→ **Exercise directions**
The answer must consist of every line in the data below that holds the word "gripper".

→ **Data provided**
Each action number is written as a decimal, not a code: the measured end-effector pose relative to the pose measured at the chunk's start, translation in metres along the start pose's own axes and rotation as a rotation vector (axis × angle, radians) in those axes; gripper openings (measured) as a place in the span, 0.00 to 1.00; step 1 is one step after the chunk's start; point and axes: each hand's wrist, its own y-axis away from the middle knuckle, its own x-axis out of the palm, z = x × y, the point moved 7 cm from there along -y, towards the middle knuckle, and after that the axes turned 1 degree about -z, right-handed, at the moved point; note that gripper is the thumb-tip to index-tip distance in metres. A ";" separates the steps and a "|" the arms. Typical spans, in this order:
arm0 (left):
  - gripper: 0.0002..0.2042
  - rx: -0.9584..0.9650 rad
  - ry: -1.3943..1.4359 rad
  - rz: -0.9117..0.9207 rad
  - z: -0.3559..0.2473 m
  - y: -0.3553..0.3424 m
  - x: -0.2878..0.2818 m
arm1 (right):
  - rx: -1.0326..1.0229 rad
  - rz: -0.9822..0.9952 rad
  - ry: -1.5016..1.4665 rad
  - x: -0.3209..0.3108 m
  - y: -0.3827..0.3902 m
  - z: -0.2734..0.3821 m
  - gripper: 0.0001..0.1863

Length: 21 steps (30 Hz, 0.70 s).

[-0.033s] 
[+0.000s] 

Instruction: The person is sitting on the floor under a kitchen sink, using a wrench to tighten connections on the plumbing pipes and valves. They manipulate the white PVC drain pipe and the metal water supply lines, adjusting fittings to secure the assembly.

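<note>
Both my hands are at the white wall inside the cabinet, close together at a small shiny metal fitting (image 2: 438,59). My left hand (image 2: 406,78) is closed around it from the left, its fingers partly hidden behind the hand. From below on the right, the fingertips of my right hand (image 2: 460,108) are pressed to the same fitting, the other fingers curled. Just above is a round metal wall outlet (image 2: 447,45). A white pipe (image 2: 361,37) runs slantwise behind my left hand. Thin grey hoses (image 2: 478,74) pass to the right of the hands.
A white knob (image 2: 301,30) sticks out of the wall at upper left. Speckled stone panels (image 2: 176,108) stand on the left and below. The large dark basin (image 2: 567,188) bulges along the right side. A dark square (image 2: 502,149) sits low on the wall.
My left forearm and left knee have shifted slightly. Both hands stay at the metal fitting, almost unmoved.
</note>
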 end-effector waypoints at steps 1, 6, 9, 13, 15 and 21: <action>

→ **Problem solution**
Each action number is written as a decimal, not a code: the measured end-effector pose relative to the pose measured at the chunk's start, translation in metres along the start pose's own axes and rotation as a rotation vector (axis × angle, radians) in those axes; gripper openings (measured) as a place in the span, 0.00 to 1.00; step 1 is one step after the chunk's start; point and axes: each hand's wrist, its own y-axis away from the middle knuckle, its own x-axis out of the palm, z = x × y, the point moved 7 cm from there along -y, towards the middle knuckle, and after that the axes turned 1 degree about -z, right-handed, at the moved point; note that gripper is the thumb-tip to index-tip distance in metres. A ";" separates the steps and a "|" the arms. Typical spans, in this order:
  - gripper: 0.0002..0.2042
  - gripper: 0.0001..0.1863

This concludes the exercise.